▶ [YOUR TASK] Required from the data below: the exact lines starting at the line containing "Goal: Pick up" and ending at the line containing "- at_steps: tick", with both ends kept and all pictures dropped.

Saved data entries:
►

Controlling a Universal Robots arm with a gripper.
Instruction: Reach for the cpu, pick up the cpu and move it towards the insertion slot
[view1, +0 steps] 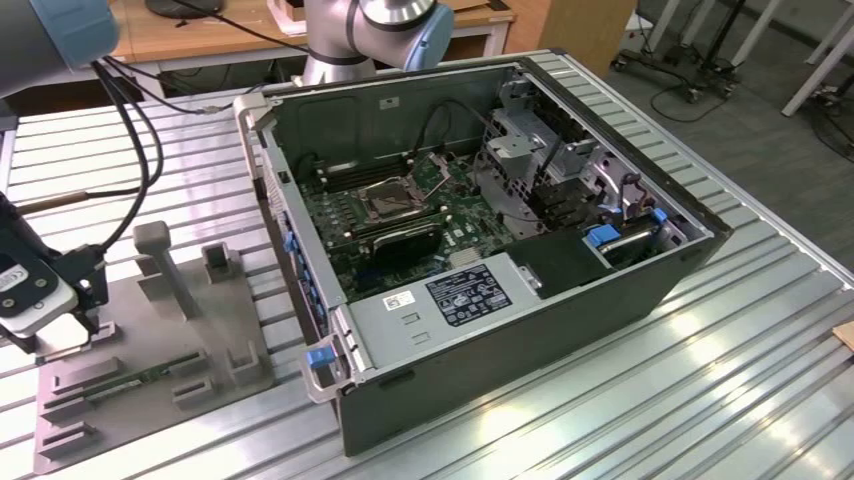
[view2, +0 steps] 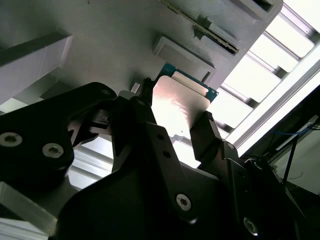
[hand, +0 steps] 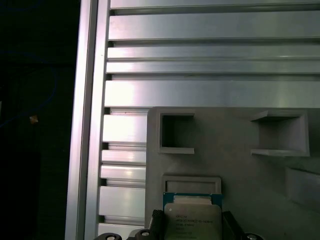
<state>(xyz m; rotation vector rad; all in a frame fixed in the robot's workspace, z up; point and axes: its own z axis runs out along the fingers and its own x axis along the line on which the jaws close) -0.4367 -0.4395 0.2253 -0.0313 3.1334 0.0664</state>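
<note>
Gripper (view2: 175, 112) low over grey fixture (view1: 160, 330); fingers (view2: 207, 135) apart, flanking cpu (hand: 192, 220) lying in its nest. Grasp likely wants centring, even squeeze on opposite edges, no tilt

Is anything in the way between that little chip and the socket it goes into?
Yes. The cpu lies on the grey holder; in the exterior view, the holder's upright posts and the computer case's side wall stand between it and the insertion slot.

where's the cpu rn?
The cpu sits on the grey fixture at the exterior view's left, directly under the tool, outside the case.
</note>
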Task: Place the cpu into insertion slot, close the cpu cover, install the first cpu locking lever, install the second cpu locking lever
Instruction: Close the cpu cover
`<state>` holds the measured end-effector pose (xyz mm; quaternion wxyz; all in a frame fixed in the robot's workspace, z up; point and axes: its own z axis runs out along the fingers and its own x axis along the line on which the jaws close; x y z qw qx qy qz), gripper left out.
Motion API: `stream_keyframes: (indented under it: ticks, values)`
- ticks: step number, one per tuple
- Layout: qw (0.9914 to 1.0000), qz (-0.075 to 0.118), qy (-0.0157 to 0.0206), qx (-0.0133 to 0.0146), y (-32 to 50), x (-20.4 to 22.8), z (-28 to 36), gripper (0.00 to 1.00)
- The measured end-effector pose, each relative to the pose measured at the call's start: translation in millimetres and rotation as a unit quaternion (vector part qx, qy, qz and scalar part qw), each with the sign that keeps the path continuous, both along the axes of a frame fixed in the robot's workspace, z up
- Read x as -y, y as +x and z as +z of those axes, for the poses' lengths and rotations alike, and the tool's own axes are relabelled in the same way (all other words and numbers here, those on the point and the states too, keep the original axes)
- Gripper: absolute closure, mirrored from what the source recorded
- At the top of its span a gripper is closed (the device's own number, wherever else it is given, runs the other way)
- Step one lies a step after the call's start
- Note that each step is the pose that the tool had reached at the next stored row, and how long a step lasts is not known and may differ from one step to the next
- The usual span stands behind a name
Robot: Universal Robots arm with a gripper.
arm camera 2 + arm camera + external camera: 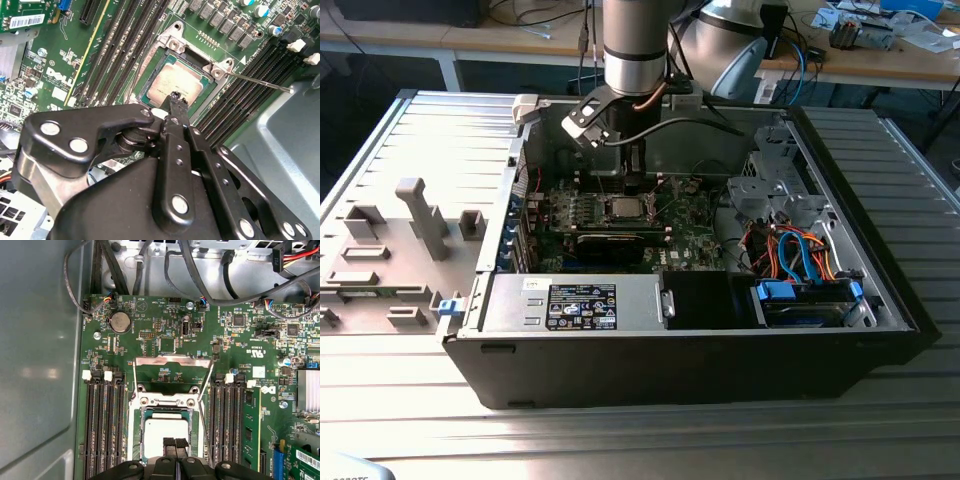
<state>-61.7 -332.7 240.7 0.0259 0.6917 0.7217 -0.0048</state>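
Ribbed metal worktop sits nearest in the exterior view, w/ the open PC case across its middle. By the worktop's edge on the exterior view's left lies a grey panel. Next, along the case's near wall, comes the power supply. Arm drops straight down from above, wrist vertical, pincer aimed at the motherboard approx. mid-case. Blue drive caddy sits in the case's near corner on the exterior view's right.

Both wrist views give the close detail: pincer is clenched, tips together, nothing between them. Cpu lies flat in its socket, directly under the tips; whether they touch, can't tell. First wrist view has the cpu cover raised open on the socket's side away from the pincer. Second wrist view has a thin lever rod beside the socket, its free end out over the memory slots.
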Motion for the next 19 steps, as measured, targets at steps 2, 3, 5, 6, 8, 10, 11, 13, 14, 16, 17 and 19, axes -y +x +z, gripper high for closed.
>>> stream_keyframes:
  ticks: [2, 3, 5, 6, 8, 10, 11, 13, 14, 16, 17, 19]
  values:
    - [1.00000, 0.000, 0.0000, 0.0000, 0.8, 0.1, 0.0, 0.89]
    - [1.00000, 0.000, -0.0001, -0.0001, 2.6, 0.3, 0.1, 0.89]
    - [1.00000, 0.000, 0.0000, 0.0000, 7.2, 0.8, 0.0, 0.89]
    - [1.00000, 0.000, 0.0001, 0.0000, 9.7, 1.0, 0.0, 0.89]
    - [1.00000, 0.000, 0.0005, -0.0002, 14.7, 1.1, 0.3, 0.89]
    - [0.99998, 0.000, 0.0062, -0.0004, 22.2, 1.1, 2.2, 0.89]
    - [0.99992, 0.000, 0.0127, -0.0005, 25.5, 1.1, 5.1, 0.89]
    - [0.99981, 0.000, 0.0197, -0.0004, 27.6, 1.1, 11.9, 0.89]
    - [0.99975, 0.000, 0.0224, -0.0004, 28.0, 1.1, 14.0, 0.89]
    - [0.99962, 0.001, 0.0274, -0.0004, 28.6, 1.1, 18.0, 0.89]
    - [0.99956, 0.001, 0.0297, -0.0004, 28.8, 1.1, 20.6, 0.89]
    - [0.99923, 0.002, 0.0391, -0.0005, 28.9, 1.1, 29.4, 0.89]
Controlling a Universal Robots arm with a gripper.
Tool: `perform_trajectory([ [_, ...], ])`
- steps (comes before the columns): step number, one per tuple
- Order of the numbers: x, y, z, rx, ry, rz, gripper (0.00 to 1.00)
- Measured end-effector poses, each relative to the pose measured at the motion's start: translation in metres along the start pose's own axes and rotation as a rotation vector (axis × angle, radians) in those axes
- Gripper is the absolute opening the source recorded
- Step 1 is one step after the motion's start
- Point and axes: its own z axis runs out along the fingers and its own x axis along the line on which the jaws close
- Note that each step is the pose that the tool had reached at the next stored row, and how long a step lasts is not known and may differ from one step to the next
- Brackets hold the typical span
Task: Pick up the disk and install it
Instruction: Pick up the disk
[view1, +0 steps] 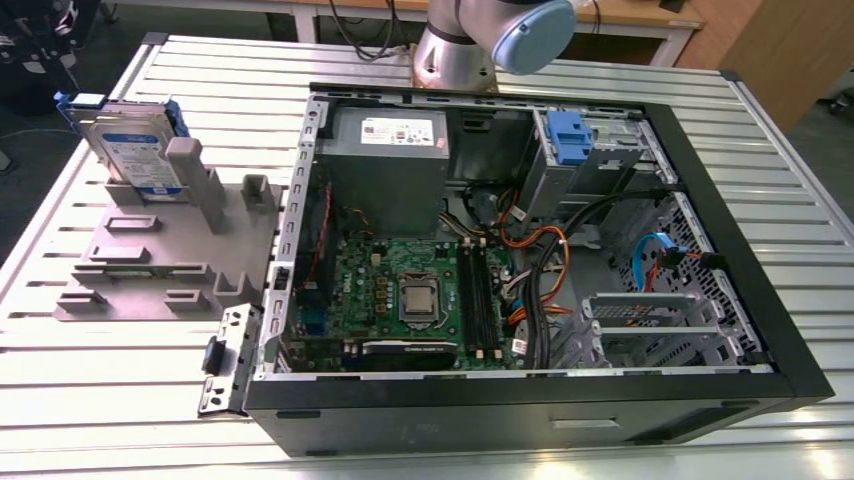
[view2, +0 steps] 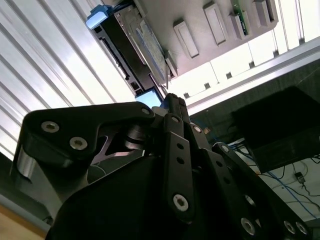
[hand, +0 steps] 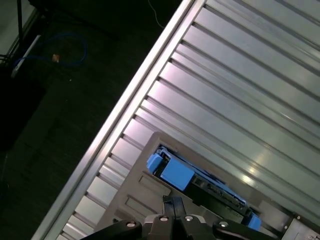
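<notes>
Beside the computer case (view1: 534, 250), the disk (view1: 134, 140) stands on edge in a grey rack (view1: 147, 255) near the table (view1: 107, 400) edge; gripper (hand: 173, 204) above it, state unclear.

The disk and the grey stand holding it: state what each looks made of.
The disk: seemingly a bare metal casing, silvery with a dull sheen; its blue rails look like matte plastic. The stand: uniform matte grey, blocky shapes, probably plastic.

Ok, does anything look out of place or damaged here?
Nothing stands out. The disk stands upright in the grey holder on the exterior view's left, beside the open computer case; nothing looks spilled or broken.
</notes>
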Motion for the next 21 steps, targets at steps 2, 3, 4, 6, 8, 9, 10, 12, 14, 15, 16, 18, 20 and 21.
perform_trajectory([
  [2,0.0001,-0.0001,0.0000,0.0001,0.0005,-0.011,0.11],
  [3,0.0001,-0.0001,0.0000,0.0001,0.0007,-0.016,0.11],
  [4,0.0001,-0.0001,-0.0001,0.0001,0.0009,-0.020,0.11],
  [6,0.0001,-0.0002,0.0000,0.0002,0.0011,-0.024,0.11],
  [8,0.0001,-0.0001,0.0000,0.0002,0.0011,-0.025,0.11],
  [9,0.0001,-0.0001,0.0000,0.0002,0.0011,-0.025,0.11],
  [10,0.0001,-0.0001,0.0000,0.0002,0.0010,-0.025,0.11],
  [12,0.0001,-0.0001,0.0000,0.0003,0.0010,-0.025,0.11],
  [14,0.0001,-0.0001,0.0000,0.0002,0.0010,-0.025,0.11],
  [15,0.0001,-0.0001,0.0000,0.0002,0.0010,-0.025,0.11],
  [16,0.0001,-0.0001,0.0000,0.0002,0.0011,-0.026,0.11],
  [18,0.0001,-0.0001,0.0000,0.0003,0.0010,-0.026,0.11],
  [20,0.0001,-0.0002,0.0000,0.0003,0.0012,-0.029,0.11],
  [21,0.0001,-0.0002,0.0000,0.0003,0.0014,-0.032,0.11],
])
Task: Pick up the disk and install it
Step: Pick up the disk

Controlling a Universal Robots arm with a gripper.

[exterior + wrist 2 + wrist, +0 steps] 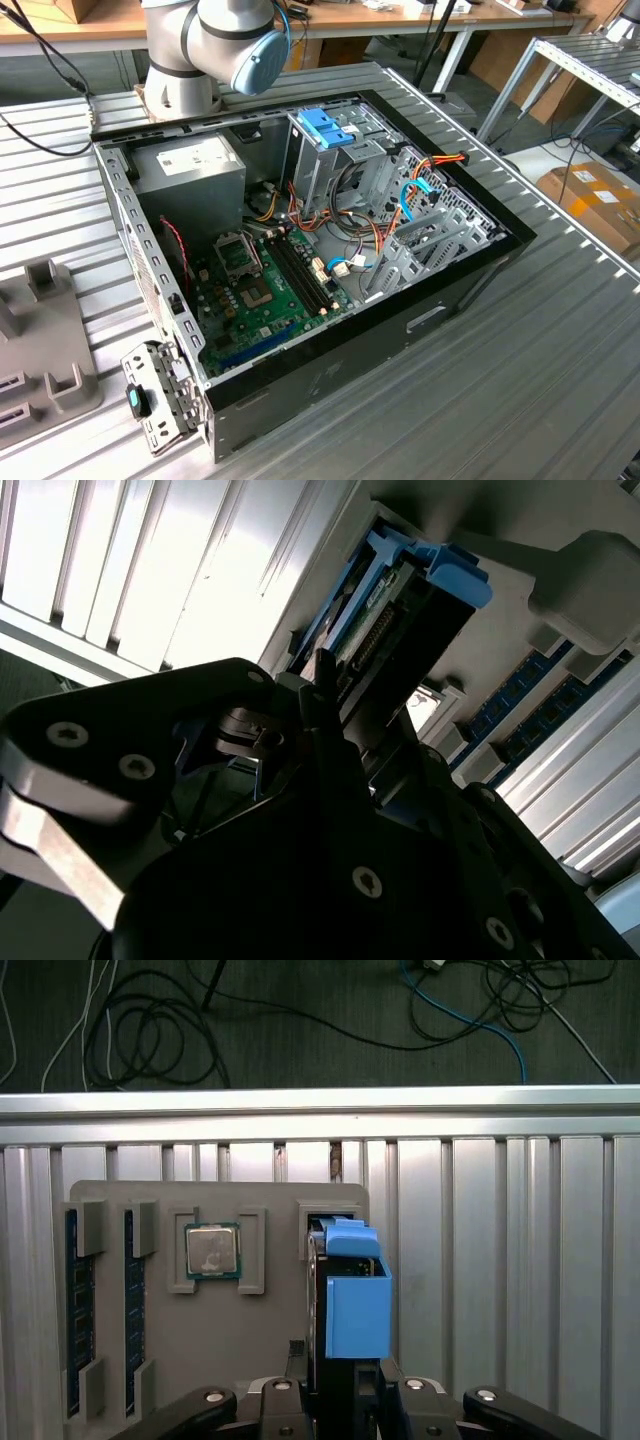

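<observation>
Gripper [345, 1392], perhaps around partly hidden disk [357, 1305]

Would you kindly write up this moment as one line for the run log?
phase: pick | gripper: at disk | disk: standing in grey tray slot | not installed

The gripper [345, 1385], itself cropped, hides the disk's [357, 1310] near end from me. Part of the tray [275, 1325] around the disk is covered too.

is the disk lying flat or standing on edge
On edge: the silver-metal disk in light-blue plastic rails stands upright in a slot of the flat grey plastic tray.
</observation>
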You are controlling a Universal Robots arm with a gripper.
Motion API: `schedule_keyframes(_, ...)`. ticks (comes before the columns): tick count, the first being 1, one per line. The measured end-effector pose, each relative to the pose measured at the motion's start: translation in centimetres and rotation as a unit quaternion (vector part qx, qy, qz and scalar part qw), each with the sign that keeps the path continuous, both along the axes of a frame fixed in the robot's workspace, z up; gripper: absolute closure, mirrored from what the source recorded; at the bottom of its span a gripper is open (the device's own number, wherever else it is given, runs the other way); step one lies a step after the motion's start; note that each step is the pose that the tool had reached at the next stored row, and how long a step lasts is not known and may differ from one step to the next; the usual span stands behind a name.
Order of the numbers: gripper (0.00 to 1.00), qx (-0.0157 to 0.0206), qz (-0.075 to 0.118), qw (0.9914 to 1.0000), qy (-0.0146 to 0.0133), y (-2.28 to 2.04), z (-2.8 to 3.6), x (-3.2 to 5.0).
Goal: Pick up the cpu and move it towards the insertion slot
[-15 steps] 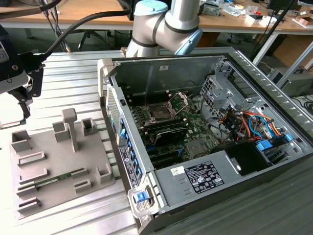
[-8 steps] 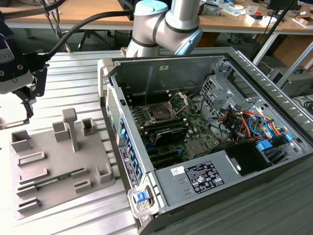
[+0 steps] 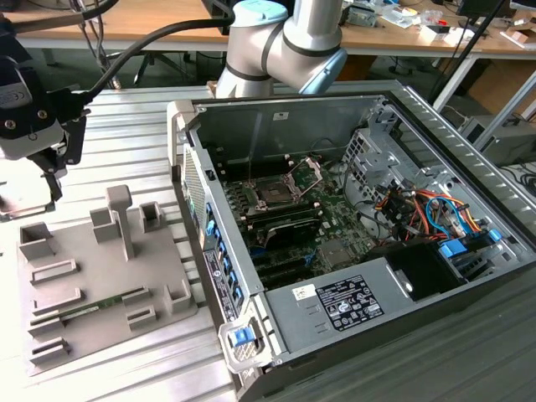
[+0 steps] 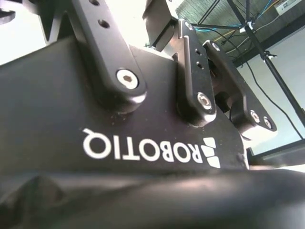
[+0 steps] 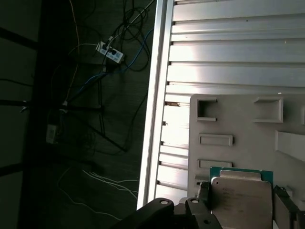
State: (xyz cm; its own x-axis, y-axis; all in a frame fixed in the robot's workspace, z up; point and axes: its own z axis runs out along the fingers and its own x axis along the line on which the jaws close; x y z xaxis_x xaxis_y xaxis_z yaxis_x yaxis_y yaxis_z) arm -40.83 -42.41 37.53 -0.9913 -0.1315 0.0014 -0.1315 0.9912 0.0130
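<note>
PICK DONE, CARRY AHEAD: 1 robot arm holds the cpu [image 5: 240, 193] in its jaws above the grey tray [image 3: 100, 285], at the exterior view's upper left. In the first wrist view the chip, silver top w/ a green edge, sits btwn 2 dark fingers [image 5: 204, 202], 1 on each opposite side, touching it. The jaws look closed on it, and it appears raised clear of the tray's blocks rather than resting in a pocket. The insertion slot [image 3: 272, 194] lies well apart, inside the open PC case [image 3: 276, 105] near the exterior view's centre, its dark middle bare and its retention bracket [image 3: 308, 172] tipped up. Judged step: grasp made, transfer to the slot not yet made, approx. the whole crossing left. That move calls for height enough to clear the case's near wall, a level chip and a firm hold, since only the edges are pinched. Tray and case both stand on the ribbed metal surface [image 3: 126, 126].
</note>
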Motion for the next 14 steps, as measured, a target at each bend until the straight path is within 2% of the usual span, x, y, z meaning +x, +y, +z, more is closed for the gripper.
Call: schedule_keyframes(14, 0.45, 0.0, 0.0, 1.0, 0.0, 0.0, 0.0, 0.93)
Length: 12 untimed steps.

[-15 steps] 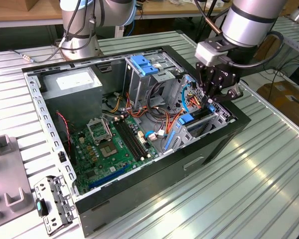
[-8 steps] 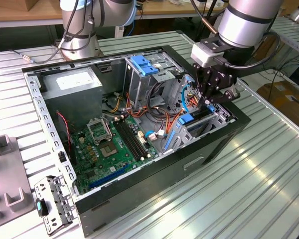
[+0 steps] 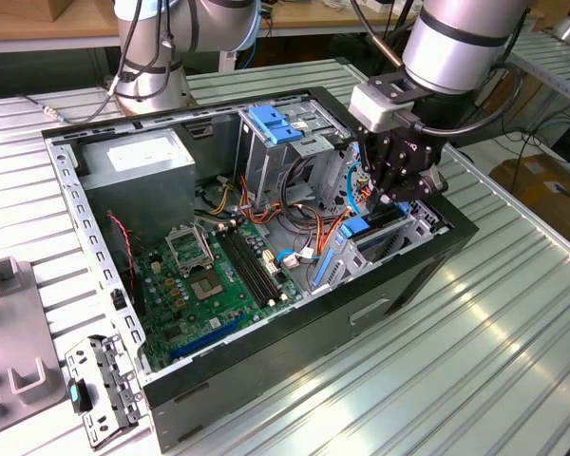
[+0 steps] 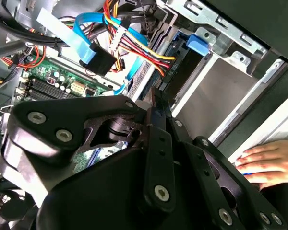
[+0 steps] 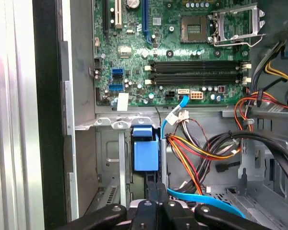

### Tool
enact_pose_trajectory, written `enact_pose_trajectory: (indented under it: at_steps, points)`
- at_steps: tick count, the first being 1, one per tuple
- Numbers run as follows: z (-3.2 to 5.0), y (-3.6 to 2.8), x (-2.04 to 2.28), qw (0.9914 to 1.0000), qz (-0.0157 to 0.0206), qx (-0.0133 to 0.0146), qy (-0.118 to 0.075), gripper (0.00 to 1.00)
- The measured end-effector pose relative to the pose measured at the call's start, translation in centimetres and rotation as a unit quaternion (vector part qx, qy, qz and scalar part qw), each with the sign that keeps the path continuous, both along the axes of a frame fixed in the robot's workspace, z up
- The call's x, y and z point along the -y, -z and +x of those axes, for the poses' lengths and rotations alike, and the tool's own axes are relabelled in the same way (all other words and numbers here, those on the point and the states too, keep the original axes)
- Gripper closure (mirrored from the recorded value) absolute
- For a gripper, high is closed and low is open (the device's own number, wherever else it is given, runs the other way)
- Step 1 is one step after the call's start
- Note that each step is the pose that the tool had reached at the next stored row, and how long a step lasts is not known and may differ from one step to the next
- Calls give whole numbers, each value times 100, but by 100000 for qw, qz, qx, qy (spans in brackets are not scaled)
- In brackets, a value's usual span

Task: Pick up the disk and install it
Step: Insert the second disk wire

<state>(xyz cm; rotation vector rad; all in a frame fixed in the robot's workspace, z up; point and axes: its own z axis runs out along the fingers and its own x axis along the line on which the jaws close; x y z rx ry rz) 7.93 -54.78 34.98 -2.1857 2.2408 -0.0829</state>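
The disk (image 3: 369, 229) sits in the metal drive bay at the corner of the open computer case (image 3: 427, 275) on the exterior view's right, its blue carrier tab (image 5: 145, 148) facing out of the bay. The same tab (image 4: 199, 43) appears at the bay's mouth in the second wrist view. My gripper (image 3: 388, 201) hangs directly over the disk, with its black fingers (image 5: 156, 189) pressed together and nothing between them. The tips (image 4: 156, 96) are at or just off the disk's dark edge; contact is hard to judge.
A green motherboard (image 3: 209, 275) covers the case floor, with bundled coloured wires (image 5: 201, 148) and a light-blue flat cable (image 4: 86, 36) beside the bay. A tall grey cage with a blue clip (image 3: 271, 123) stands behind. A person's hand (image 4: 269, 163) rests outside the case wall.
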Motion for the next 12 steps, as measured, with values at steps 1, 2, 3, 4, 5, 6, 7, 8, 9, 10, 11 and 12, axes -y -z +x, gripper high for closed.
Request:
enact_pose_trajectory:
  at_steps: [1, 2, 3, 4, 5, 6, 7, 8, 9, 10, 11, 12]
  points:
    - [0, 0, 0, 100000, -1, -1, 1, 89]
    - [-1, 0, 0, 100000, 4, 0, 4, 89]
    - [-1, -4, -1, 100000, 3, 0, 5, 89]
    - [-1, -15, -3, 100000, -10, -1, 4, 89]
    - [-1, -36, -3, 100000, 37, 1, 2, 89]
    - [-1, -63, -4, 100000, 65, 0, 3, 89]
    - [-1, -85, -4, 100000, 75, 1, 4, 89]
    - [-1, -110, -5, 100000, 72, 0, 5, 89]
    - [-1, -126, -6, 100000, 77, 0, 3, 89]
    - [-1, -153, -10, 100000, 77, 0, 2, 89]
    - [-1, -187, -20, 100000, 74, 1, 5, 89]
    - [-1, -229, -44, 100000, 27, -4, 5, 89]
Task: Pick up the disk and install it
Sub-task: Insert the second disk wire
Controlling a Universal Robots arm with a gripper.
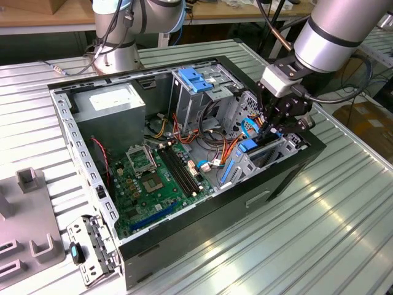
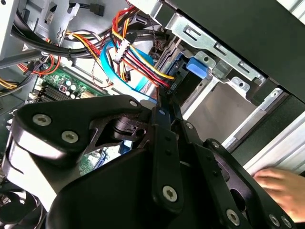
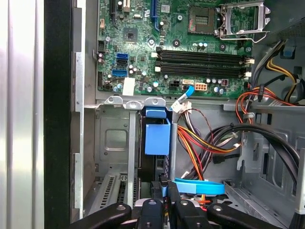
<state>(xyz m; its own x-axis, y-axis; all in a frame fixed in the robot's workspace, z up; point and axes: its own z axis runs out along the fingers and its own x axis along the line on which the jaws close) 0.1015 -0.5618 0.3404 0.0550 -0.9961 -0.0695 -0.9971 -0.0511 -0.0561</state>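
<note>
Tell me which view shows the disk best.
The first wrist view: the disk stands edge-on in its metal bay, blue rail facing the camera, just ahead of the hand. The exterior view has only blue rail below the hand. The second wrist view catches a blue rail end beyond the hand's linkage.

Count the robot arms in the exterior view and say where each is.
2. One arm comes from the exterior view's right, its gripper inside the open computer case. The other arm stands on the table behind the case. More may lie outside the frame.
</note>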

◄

▶ [EXERCISE RESULT]
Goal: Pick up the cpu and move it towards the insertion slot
[-15 steps] 
[-8 steps] 
[+0 steps] 
[+0 steps] 
[+0 steps] 
State: (xyz cm; its own x-axis, y-axis; all in a frame fixed in the robot's workspace, z up; point and axes: its own z axis runs out along the fingers and its own x axis along the line on which the jaws close; x y z xaxis_x xaxis_y xaxis_z yaxis_x yaxis_y yaxis_z) arm -40.83 -42.41 37.53 -0.9913 -0.1315 0.0014 -0.1315 0.9912 0.0130
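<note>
PICK DONE, CARRY AHEAD: 1 robot arm holds the cpu [image 5: 240, 193] in its jaws above the grey tray [image 3: 100, 285], at the exterior view's upper left. In the first wrist view the chip, silver top w/ a green edge, sits btwn 2 dark fingers [image 5: 204, 202], 1 on each opposite side, touching it. The jaws look closed on it, and it appears raised clear of the tray's blocks rather than resting in a pocket. The insertion slot [image 3: 272, 194] lies well apart, inside the open PC case [image 3: 276, 105] near the exterior view's centre, its dark middle bare and its retention bracket [image 3: 308, 172] tipped up. Judged step: grasp made, transfer to the slot not yet made, approx. the whole crossing left. That move calls for height enough to clear the case's near wall, a level chip and a firm hold, since only the edges are pinched. Tray and case both stand on the ribbed metal surface [image 3: 126, 126].
</note>
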Motion for the next 14 steps, as measured, a target at each bend until the straight path is within 2% of the usual span, x, y, z meaning +x, +y, +z, more is closed for the gripper.
Call: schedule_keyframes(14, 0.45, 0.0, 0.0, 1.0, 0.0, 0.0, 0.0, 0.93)
Length: 12 untimed steps.

[-15 steps] 
[-8 steps] 
[+0 steps] 
[+0 steps] 
[+0 steps] 

### Tool
enact_pose_trajectory, written `enact_pose_trajectory: (indented under it: at_steps, points)`
- at_steps: tick count, the first being 1, one per tuple

This concludes the response.